/MSModDetector

This repository determines mass shifts and PTMs in individual ion mass spectrometry data.

Primary LanguagePythonMIT LicenseMIT

MSModDetector

A Python module to study post-translational modfication (PTM) patterns from individual ion mass spectrometry (I2MS) data. I2MS is a top-down mass spectrometry (MS) approach that generates true mass spectra without the need to infer charge states. MSModDetector first detects and quantifies mass shifts for a protein of interest in profile I2MS data and subsequently infers potential PTM patterns using linear programming. Before running MSModDetector on your profile I2MS data, make sure you have a fasta file containing the protein sequnce of interest and a list of PTMs that should be considered for the analysis.

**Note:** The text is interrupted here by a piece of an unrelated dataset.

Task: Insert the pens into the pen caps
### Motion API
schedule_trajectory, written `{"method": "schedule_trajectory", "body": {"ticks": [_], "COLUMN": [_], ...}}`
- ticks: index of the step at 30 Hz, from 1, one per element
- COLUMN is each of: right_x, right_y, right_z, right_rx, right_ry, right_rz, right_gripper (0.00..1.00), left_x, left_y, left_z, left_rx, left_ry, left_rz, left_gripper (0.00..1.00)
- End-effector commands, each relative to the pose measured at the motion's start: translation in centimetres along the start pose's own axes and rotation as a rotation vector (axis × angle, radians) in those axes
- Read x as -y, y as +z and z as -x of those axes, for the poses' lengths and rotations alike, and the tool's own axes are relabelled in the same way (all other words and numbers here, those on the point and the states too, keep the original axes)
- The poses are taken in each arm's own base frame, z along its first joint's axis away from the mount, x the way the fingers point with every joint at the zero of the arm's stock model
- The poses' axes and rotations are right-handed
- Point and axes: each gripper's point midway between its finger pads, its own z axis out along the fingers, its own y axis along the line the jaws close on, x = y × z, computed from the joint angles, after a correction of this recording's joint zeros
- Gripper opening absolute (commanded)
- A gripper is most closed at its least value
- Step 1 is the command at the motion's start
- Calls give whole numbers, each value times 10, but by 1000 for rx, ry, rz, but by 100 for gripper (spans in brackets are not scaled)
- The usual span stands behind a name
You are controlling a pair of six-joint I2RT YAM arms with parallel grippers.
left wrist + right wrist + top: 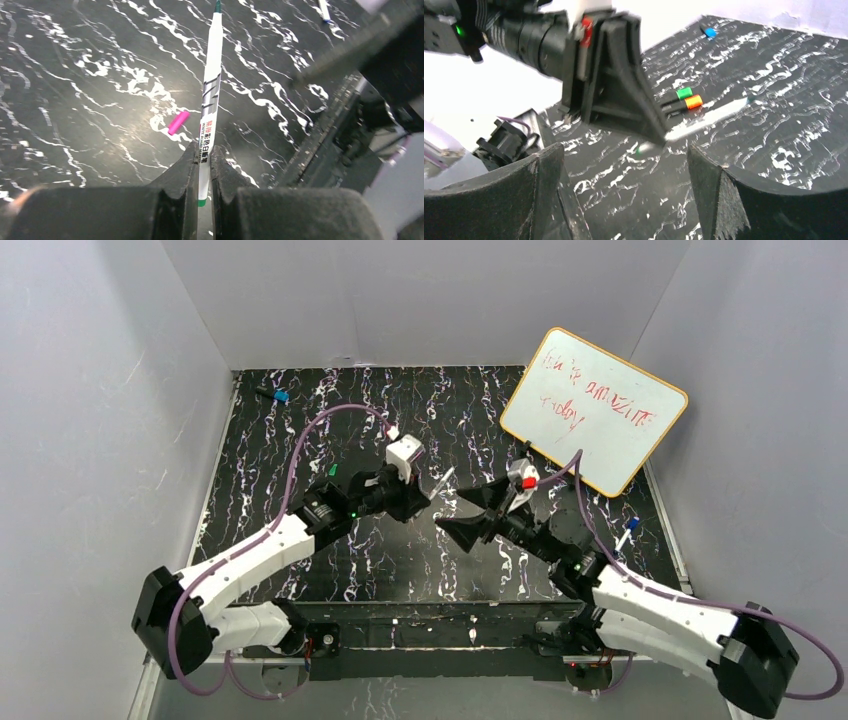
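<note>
My left gripper [204,150] is shut on the lower part of a thin white pen [210,85], which points away from the wrist and ends in a dark green tip. From above, the left gripper [432,492] holds this pen [443,483] over the middle of the table, facing the right gripper [450,510]. The right gripper [621,150] is open and holds nothing. A pink-purple cap [178,122] lies on the table below the pen. Two black markers lie side by side beyond the left gripper, one green-ended [684,93] and one orange-ended [694,102].
A whiteboard [595,410] with red writing leans at the back right. A blue-capped pen [275,395] lies at the back left, and another blue-tipped pen [627,533] lies near the right edge. White walls enclose the black marbled table [300,440].
</note>
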Motion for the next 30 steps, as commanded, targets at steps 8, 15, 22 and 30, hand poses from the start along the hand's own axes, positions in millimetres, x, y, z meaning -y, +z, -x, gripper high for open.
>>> {"method": "schedule_trajectory", "body": {"ticks": [8,15,22,30], "right_x": [-12,-16,-14,-10], "right_y": [13,24,39,54], "right_z": [83,81,80,75], "right_rx": [192,164,154,145], "right_ry": [93,130,148,161], "right_rz": [335,384,395,394], "right_gripper": [96,95,90,76], "left_x": [30,34,44,51], "left_y": [-51,-55,-54,-59], "left_z": [25,33,36,41], "left_rx": [162,212,238,251], "left_ry": [4,-16,-36,-32], "left_rz": [-193,-215,-277,-311], "left_gripper": [0,0,0,0]}}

Installation and requirements

MSModDetector can be installed with the following command:

$ git clone https://github.com/marjanfaizi/MSModDetector.git

Required Python packages to run this code will be installed with the following command:

$ cd MSModDetector
$ pip install -r requirements.txt

This repository was tested with Python 3.8.5 on macOS 12.2.

Required input data

In order to run MSModDetector on your raw I2MS data to identify mass shifts for a protein of interest and to infer potential PTM patterns, the following files are rquired:

  • profile raw I2MS data should be stored in the directory "raw_data"
  • a csv table, called metadata.csv, containing information about the experimental set up stored in the directory "raw_data"
  • fasta file of the protein of interest stored in the directory "fasta_files"
  • a csv table with all the PTMs that should be considered for inferring PTM patterns stored in the directory "modifications"

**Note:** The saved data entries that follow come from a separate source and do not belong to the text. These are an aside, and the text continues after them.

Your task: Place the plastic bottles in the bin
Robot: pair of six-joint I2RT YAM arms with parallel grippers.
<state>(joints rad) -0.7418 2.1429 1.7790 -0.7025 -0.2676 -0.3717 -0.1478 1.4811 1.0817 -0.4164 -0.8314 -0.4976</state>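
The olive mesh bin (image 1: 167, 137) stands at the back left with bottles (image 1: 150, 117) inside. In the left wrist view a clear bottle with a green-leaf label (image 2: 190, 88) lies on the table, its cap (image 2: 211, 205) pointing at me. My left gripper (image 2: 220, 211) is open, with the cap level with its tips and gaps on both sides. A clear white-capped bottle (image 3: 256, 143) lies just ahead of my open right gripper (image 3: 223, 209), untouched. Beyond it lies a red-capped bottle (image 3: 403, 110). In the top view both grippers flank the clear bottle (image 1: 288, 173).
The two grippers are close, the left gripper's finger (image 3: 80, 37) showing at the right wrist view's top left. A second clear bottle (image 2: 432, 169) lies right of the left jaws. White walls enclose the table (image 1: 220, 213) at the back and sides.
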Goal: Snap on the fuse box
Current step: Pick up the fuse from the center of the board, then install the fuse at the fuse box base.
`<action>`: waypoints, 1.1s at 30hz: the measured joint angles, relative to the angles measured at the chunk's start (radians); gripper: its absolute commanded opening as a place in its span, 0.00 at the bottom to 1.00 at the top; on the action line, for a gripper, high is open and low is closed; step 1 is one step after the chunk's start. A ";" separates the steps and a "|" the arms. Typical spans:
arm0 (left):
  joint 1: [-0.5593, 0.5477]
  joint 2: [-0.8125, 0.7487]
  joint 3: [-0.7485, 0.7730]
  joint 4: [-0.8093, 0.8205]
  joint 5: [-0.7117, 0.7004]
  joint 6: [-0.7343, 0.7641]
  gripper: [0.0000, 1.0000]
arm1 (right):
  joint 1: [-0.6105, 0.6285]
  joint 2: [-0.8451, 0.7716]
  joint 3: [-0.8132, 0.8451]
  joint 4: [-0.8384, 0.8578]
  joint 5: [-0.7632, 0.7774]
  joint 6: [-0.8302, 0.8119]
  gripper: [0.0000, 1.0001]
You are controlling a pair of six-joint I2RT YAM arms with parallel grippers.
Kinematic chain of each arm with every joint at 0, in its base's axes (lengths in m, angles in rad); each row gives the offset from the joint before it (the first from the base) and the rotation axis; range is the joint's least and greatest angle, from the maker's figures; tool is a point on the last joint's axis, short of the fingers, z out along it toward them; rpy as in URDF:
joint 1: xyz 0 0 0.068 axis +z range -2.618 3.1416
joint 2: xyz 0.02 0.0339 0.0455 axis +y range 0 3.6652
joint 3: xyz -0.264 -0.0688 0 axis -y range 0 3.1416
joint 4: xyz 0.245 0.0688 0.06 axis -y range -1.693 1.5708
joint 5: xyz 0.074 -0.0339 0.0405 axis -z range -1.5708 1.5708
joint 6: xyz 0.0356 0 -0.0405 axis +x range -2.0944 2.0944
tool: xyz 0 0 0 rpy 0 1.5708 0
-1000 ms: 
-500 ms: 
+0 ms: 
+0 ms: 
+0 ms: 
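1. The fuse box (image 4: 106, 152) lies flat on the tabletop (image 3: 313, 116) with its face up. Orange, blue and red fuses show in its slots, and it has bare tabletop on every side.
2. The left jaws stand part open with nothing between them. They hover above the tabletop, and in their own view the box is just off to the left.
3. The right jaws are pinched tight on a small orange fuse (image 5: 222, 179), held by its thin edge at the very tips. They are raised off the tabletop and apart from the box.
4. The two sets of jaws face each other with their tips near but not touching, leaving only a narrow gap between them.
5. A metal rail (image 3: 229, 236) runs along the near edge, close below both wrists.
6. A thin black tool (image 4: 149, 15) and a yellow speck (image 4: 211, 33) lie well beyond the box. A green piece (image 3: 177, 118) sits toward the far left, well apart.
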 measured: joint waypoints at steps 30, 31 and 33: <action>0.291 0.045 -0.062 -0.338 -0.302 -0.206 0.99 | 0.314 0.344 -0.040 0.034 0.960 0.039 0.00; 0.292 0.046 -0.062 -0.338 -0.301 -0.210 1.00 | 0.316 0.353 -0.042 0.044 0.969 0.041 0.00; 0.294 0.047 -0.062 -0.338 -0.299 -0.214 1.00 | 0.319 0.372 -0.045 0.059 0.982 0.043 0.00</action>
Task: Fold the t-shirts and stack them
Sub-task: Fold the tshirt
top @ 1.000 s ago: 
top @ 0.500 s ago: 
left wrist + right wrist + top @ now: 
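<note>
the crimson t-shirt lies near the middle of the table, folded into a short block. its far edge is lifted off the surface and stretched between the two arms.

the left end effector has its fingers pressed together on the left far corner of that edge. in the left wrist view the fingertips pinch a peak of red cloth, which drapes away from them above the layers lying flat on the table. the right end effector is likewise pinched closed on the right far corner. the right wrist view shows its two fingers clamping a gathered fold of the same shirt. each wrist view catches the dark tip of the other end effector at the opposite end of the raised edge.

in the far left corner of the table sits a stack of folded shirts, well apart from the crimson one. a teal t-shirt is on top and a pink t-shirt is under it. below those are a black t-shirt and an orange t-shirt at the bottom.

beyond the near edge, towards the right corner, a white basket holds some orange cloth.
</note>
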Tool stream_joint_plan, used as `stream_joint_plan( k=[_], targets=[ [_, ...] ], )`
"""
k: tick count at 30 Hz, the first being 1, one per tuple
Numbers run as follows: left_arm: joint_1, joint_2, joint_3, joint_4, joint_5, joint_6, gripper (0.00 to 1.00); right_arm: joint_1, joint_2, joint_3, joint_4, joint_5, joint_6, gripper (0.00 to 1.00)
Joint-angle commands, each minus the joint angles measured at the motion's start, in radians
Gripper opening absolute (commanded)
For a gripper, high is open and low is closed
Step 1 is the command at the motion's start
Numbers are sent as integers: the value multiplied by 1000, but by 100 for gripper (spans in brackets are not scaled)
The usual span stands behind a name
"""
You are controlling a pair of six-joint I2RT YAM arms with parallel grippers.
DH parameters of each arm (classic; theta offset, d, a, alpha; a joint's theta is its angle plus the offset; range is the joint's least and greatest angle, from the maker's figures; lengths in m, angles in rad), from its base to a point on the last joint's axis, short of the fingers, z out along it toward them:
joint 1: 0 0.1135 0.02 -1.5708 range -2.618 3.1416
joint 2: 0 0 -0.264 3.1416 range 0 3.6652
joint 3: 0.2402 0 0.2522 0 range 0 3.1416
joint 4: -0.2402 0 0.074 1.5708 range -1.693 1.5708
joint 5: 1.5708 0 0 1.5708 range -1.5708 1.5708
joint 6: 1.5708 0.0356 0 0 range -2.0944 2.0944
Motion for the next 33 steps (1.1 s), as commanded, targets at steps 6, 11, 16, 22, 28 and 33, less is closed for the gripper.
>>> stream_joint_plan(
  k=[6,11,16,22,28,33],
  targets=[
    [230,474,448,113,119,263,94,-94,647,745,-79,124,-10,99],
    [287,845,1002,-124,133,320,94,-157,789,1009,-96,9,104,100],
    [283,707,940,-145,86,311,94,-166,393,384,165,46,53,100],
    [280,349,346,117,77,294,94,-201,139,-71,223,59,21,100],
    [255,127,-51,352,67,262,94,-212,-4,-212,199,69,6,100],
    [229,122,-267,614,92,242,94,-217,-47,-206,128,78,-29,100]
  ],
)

Raw data and metadata table

The profile raw I2MS data and the metadata table should be stored in the "raw_data" directory. The metadata file should contain informtation about the file names of the raw data, their condition and the replicate number. See in the "raw_data" directory for an example table.

Fasta file

The fasta file containing the sequence of the protein of interest can be downloaded from https://www.uniprot.org (or any other protein sequence database).

Modification table

The modification table should contain the following columns:

  • unimod_id: The Unimod identifier of the PTM from https://www.unimod.org
  • ptm_id: Abbreviation of the PTM, which is used to display the PTM patterns
  • ptm_name: Full name of the PTM
  • ptm_mass: Average mass in Da of the PTM
  • composition: Elemental composition of the PTM
  • upper_bound: Determines the upper bound of modification sites for the PTM
  • site: Determines the amino acid resiudes that can be modified
  • function: Is the PTM function biological or is it an artifact

A modification table example is given in the directory "modifications".

How to run MSModDetector

Make sure that the required Python packages are installed and all required files are stored in the correct directories. To run MSModDetector you need to specify the directory where the raw data and metadata table are stored, the name of the modification table and fasta file, the start mass and end mass of the range where the algorithm should search for mass shifts, and the size of the sliding window that iterates through the mass spectrum and searches for mass shifts. Here is an example how to run MSModDetector for experimental data of endogenous p53.

$ cd src
$ python main.py -data "../raw_data/" -mod "modifications_P04637.csv" -fasta "P04637.fasta" -start 43750.0 -end 44520.0 -wsize 10

Other meta parameters can be changed if the default values are not suited. A description of all meta parameters can be find using the help function:

$ python main.py --help

MSModDetector outputs a table with the identified mass shifts, the corresponding potential PTM patterns, and relative abundances for every mass shift. If you choose to obtain more than one possible PTM pattern solution for every mass shift, then another table with k optimal solutions will be generated as well. All results will be stored in "output".